▶ **What the task requires**: Read the records below and copy each line that contains "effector".
Segment Start: Entries shown
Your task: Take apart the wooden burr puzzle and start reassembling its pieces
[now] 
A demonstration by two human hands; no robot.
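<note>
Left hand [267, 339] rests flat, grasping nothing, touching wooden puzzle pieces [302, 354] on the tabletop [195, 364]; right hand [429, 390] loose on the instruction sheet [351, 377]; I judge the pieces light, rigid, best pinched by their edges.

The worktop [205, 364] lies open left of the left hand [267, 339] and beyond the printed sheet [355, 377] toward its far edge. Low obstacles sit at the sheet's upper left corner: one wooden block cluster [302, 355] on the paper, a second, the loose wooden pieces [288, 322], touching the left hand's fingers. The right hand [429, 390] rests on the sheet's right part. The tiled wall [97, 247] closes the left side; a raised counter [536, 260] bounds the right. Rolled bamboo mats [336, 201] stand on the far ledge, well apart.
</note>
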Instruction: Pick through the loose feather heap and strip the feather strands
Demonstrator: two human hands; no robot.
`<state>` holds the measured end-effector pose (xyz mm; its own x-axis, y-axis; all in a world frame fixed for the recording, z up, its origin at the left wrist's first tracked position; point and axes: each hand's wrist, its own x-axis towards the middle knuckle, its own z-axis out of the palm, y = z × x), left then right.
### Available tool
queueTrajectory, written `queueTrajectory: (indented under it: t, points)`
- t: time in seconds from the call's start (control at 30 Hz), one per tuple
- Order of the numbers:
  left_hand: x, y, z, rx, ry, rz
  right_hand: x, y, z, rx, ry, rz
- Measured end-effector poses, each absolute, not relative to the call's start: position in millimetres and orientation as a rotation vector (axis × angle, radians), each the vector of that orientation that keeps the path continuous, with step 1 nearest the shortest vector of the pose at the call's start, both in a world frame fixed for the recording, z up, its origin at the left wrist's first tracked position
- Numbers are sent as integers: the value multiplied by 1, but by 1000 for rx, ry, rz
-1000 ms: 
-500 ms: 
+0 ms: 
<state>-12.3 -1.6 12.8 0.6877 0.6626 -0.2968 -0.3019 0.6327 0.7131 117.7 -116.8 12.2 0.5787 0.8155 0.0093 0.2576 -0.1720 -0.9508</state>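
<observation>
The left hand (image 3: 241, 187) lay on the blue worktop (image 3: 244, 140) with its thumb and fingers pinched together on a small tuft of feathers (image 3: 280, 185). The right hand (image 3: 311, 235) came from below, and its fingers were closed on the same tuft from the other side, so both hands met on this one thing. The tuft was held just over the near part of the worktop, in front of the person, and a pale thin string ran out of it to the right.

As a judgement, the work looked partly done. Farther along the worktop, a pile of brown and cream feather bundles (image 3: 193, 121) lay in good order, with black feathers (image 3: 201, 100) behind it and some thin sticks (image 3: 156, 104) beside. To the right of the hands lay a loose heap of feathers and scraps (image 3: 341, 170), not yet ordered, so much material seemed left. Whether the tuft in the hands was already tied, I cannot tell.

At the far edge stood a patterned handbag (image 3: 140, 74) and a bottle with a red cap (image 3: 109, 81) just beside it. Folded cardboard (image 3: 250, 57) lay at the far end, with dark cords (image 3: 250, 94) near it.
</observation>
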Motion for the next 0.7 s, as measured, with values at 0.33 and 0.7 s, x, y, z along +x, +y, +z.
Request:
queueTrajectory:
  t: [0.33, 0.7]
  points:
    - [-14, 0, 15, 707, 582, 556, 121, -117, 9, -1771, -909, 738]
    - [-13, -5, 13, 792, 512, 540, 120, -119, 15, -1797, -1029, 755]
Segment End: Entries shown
▶ **Solution to the exercise**:
`<state>` holds the measured end-effector pose (xyz mm; its own x-axis, y-axis; all in a world frame fixed for the recording, z up, its origin at the left wrist's first tracked position; point and axes: each hand's wrist, its own x-axis towards the middle knuckle, its own z-axis out of the palm, y = z × x), left then right.
- Measured end-effector poses, each absolute, not relative to the call's start: position in millimetres and orientation as a rotation vector (axis × angle, radians), each the vector of that orientation that keeps the path continuous, with step 1 nearest the shortest vector of the pose at the call's start, both in a world frame fixed for the recording, z up, its origin at the left wrist's first tracked position

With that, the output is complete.